YOUR TASK: Looking through the material below, say how many lines contain the string "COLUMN" and add nothing more.
---
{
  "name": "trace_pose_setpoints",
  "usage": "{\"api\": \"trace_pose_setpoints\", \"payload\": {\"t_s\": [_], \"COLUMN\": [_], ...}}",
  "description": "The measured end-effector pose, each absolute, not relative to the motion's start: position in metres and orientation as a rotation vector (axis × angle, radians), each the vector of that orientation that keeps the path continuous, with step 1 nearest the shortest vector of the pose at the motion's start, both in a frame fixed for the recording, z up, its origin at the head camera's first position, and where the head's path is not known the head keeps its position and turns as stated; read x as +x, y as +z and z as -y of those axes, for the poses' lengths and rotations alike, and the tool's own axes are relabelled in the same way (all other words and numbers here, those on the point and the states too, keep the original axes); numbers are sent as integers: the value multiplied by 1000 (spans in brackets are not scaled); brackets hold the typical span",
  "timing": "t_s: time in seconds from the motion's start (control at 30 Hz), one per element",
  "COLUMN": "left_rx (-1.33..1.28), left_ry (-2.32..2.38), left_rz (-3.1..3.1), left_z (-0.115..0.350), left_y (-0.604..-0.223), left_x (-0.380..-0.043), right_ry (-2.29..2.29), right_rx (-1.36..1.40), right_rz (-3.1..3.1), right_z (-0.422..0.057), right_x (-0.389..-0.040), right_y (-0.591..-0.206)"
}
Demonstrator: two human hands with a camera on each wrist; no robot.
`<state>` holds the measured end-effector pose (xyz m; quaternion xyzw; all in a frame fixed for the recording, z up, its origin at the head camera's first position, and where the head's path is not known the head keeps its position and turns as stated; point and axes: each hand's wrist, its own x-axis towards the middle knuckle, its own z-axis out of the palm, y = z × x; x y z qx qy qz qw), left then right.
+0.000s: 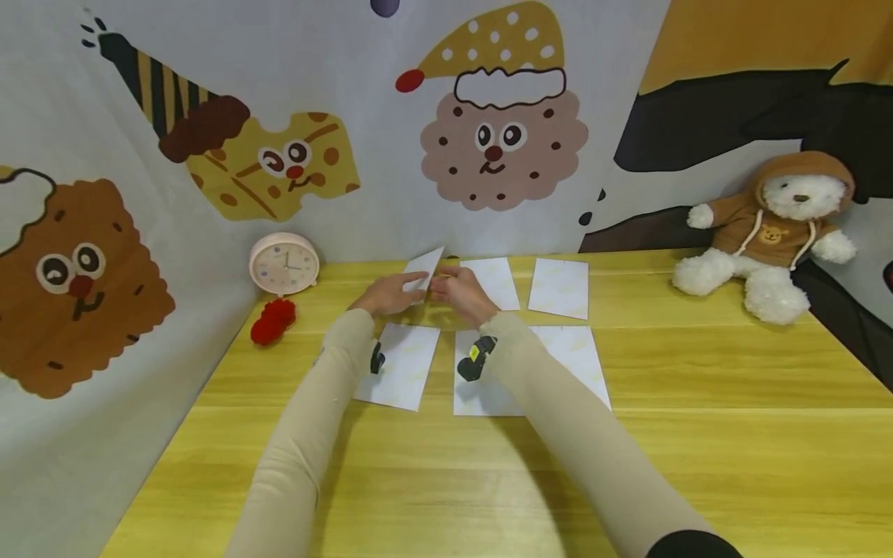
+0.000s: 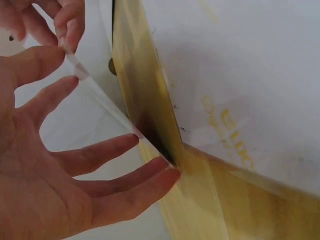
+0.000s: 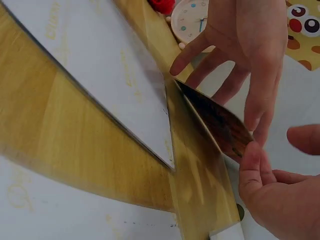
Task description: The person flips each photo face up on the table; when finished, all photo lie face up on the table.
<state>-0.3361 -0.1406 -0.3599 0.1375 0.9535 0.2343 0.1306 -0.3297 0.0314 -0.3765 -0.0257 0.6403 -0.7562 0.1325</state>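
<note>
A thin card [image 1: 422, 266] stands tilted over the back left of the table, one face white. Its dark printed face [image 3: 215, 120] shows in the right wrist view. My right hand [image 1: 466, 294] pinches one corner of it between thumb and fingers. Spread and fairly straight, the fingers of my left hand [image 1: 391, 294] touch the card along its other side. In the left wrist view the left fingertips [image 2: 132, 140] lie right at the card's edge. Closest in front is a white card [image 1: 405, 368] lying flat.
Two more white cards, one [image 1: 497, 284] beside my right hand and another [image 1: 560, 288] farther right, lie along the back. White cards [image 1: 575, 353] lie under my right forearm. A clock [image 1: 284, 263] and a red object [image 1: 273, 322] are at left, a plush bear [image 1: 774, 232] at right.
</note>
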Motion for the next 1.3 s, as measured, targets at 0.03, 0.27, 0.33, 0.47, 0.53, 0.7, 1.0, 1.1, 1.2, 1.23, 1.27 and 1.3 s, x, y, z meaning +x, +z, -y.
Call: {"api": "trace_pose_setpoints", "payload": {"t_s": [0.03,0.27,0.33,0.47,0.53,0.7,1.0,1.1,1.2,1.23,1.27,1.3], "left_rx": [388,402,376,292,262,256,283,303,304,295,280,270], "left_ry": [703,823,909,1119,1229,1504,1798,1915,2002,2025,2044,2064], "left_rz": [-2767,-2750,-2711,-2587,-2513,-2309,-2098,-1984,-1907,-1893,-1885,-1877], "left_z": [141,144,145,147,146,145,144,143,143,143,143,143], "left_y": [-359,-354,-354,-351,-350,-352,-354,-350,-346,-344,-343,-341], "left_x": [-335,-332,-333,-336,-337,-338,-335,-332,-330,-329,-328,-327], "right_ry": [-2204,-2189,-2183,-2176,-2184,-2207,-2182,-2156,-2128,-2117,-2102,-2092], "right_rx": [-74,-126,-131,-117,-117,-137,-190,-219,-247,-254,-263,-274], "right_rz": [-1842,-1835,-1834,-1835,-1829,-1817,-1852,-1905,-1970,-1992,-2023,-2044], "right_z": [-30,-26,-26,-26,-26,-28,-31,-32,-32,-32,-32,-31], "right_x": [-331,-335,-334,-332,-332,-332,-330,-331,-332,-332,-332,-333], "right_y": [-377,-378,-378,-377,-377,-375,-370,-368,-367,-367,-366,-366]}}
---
OUTPUT OF THE TASK: 2